I wondered if DeNiro might have personal preferences that could influence the jury. Tom said that Malle wanted to give an award to one of his friends, but no one on the jury had liked the film so they overruled him. He added,"Bobby is very soft-spoken," and didn't think he would be overly assertive in having his way on any of the choices. Tom won't be around for the awards ceremony as he flies out of Nice tomorrow morning at 7:45 for London and then on to San Francisco, where the Telluride Film Festival has its home office.
"The Giants" was featured on the cover of the Film Festival pocket guide, so it was a much anticipated film by Bouli Lanners, a Belgian-French co-production. The giants are a trio of young boys, two of whom are left on their own for the summer by their mother at their summer cottage. Their third is a neighboring boy. They get into quite a bit of trouble. I found it rather mundane.

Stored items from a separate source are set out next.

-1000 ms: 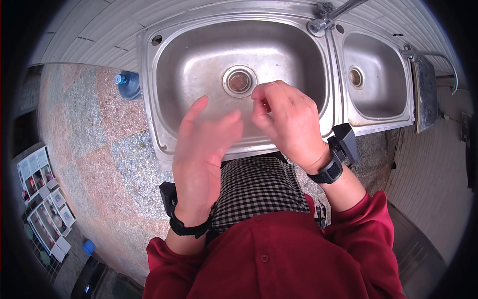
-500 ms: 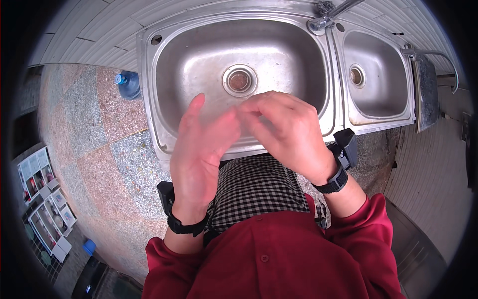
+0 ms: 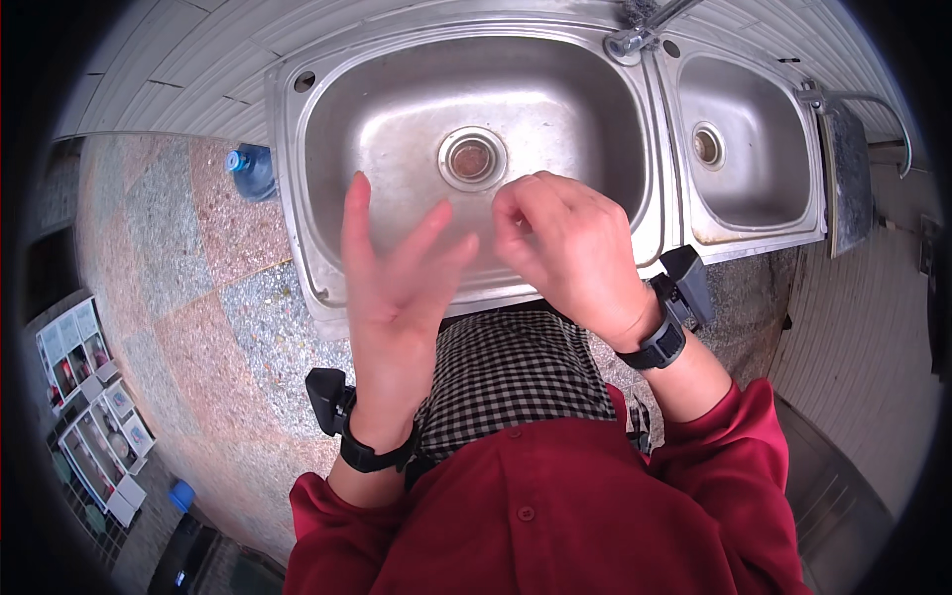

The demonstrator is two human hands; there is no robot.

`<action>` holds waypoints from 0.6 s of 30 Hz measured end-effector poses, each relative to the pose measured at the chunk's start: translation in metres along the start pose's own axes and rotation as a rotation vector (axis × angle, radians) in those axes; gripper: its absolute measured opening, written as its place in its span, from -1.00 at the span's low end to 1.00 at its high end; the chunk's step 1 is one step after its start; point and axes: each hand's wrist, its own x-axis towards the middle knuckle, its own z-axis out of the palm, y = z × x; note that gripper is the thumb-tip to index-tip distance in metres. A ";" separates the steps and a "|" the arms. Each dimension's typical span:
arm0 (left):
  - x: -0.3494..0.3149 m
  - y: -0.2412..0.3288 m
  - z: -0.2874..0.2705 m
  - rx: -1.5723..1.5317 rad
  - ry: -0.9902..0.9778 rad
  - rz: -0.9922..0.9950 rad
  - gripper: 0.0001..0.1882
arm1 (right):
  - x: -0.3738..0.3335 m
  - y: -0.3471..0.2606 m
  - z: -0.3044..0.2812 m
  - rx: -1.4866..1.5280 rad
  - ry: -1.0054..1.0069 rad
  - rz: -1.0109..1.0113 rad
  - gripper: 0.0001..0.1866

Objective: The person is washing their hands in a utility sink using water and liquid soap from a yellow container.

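Both my hands are raised over the near side of a large steel sink basin with a round drain. My left hand is open, its fingers spread and slightly blurred, and nothing lies in it. Close beside it, with a gap between, my right hand is closed, the fingers curled in toward the thumb. Whatever it may pinch is hidden by the fingers. A black strap with a small black box sits on each wrist.
A metal faucet stands at the basin's far right corner. To the right is a smaller steel basin with a curved tap. A blue plastic bottle stands left of the sink on the speckled counter.
My left hand has drawn away from my right to the left, its fingers spreading wider. The fingers of my right hand have curled in more.
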 end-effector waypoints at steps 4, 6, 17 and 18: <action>0.003 -0.001 0.000 -0.037 0.004 -0.006 -0.08 | -0.004 0.001 0.004 0.203 0.110 0.108 -0.88; 0.003 -0.003 -0.001 -0.016 0.005 0.004 -0.08 | -0.004 -0.002 0.009 0.218 0.129 0.009 -0.91; 0.004 0.004 -0.005 -0.349 0.025 -0.071 -0.17 | -0.008 -0.019 0.009 0.249 0.099 0.052 -0.87; 0.003 0.004 -0.004 -0.349 0.026 -0.067 -0.17 | -0.007 -0.022 0.011 0.220 0.169 0.051 -0.88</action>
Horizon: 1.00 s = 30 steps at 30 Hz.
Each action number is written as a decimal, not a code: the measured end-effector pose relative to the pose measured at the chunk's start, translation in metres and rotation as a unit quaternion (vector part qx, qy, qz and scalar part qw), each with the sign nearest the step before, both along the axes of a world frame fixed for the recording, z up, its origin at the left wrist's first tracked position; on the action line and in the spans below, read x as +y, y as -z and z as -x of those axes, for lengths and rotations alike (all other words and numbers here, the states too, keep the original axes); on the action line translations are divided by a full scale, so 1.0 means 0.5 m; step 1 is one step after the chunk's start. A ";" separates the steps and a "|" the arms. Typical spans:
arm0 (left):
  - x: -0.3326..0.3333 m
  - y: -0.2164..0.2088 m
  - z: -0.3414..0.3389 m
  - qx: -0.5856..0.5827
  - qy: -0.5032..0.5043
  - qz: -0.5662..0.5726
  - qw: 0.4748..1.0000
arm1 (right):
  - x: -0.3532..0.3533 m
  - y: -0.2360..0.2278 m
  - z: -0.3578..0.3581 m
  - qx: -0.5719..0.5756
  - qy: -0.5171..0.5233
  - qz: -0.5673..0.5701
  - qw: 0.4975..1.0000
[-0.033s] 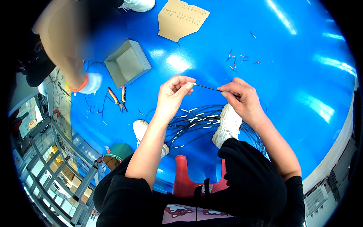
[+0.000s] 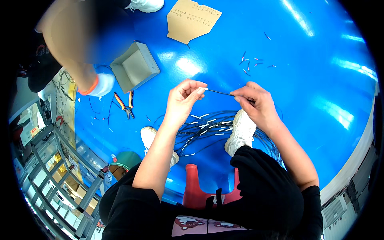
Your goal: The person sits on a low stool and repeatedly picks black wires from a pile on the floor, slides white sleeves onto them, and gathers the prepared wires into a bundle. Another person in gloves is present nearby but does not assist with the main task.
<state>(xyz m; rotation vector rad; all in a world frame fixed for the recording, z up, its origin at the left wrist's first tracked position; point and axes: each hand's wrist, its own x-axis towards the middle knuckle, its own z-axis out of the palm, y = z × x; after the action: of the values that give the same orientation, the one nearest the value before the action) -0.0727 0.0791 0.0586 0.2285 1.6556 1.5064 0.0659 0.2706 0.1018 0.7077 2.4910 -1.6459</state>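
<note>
Pinching left hand (image 2: 182,101): thumb and fingertips closed on a small white piece (image 2: 204,88) at the near end of the black cable; too small to tell whether it is a tag or a tube.
Right hand (image 2: 259,105): thumb and fingers clamped on the black cable (image 2: 220,92) farther along, apart from the left, probably to keep the short span straight and steady.
Cable position: raised above the blue floor (image 2: 304,84), in front of the body, likely for a close view; its run beyond the right hand cannot be followed.
Cable bundle (image 2: 198,130): lying between and beside the white shoes (image 2: 242,134), white bands on many strands, seemingly kept within easy reach.
Pliers (image 2: 129,112): on the floor to the left, untouched, near the open box (image 2: 138,66).
Red stool (image 2: 193,186): under the person, a low seat that presumably suits floor-level handling.
Co-worker's gloved hand (image 2: 103,85): beside the box, well apart from the cable.
</note>
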 end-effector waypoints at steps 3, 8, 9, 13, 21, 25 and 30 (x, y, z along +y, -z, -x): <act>-0.005 0.001 0.004 0.007 0.050 0.029 0.998 | 0.001 0.001 -0.003 0.009 0.002 -0.003 1.000; 0.000 0.001 -0.013 -0.057 0.051 0.004 0.997 | 0.000 0.006 -0.006 0.001 0.005 -0.002 1.000; 0.001 0.002 -0.016 -0.065 0.043 -0.006 0.997 | -0.002 0.007 -0.007 0.004 0.006 0.001 1.000; 0.000 0.012 -0.021 -0.113 -0.039 -0.011 0.993 | -0.001 0.008 -0.010 0.007 0.008 0.001 1.000; 0.002 0.010 -0.022 -0.153 -0.054 -0.040 0.986 | -0.002 0.010 -0.011 0.003 0.002 0.001 1.000; 0.008 -0.001 -0.021 -0.071 -0.011 -0.020 0.997 | -0.004 0.005 -0.012 -0.001 0.003 -0.022 1.000; 0.015 -0.003 -0.028 -0.094 0.007 -0.027 0.995 | -0.008 0.010 -0.014 -0.014 -0.003 0.017 1.000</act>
<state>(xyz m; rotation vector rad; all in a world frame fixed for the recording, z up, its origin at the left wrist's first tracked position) -0.0586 0.0866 0.0602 0.1222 1.4619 1.5162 0.0726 0.2664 0.0970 0.7139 2.4383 -1.6606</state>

I never connected with the boys and didn't care what they did or where this movie was headed.
Before the final screening of the festival at 10:30 Ralph and I ducked into the Palais conference center to see if the Un Certain Regard winners had been posted. We sacrificed going to the announcement ceremony by going to see "The Giants." Everyone anticipated the Mexican film "Miss Bala" to win. The jury handed out four awards and none of them went to "Miss Bala." I was thrilled that Kim Ki-Duk's documentary "Arirang" shared the top award. Many people had reviled this harangue of all his grievances against the world and confession of why he hadn't made a movie in three years, showing how he had been living in a dilapidated shack in rural isolation. Emir Kustirica was the president of the jury, a fellow bad boy of cinema who doubtlessly championed this movie. There were certainly those on the jury who opposed it, as Ki-Duk shared the top prize with "Stopped on the Track" about a man with brain cancer. The film begins saying he has two months to live and shows him dying. I had no interest in this movie. Ralph and seen it and said it was good.
"Sur La Plance" could have made a perfect bookend for my day. As with the first movie, this one took place in Morocco and was about women, these a pair in their early 20s. They are struggling for independence, or a way of living independently, but this did not compare to the potency of "The Source." It was a movie I could have done without.
And tomorrow is the final day. I'll get to see "Melancholia" and the much-anticipated award ceremony. It will be an injustice if "The Tree of Life" does not win the top prize. There are ten others films that could easily win awards, much more than usual in this exceptional year. It has just flown by.